Oltre al concetto di “Primal Movement”,  è interessante prendere in esame anche delle posture che vengono definite “Archetipali”. Vengono definite così perché sono caratteristiche delle società primordiali e anch’esse insite nel bagaglio genetico dell’uomo.  Per esempio lo stare seduti in posizione accovacciata e sui talloni è una postura archetipata che ormai, nella società moderna occidentale, abbiamo completamente perso perché ci sediamo sulle sedie. In realtà queste posizioni prendono tutte spunto dallo stare seduti; che diventa  poi fondamentale e basilare per ogni buon movimento. Mantenendo queste posizioni dai 3 ai 15 minuti cominciamo a far scivolare i tessuti uno rispetto all’altro favorendo il reset del tono miofasciale di base migliorando anche  la mobilità articolare. ( Wallden, 2008)
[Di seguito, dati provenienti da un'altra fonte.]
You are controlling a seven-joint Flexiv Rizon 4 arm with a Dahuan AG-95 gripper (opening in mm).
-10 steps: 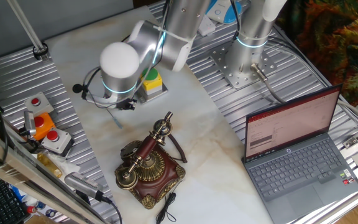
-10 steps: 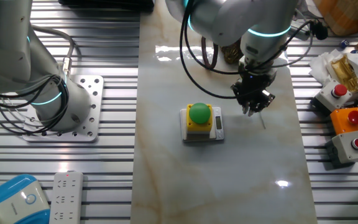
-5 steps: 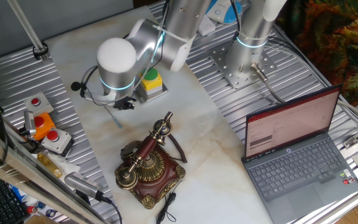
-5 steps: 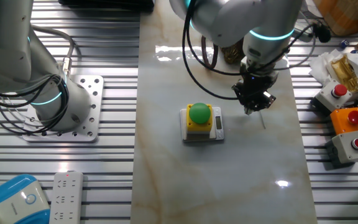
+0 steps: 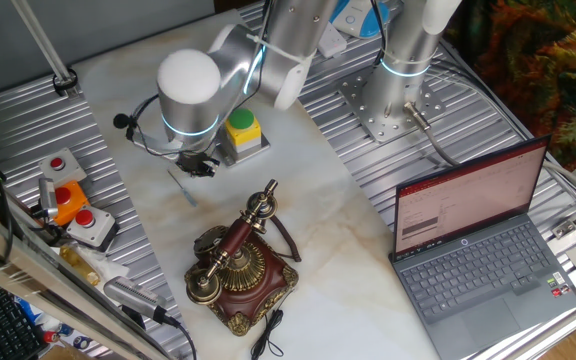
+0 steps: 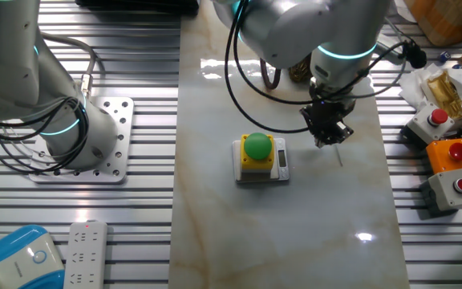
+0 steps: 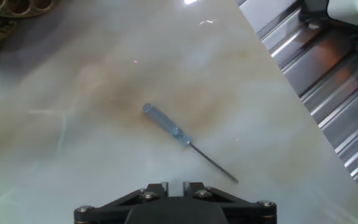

Ecco di seguito un esempio di esercizi che richiamano queste posture.

Esercizio 4- High Kneel 

 

Questo esercizio altro non è che la postura archetipata del sedersi sui talloni. Consiglio di incominciare in modo graduale a sottoporre i nostri atleti a questo esercizio. E’ fondamentale utilizzare tutti i sudditi ( asciugamani, cuscini) che possano alleggerire i carichi a livello delle ginocchia e del talloni. Sarà premura del preparatore escogitare le strategie più efficaci per permettere il mantenimento delle posizione senza dolore e per lungo tempo. A mio parere è fondamentale incominciare con questi esercizi fin dalle prime fascie di agonismo (12 anni).

Fai così   in ginocchio, porta i talloni sotto gli ischi, con gli avampiedi appoggiati al pavimento. Mantieni questa posizione più che puoi senza sentire dolore. L’obiettivo è arrivare anche a 3 minuti.

Variante: dalla posizione precedente, flettere un’anca e piegare il ginocchio a 90° con un poderosa spinta del piede posteriore per alzarsi e arrivo in affondo

Fai attenzione a mantenere la colonna in una posizione fisiologica con lo sguardo rivolto in avanti.

Esercizio 5- Long Legged Posture 

Questo esercizio è estremamente semplice ma allo stesso efficace per un efficace ripristino della mobilità delle anche e della colonna.

Fai così siediti a terra con le gambe distese in avanti. Mantieni la posizione dai 3 ai 5 minuti senza alcuna tensione a livello del bacino, della schiena delle gambe e dei piedi.

Fai attenzione a mantenere la colonna in una posizione fisiologica con lo sguardo rivolto in avanti. Pensa che ci sia qualcuno che ti tiri per la testa verso l’alto.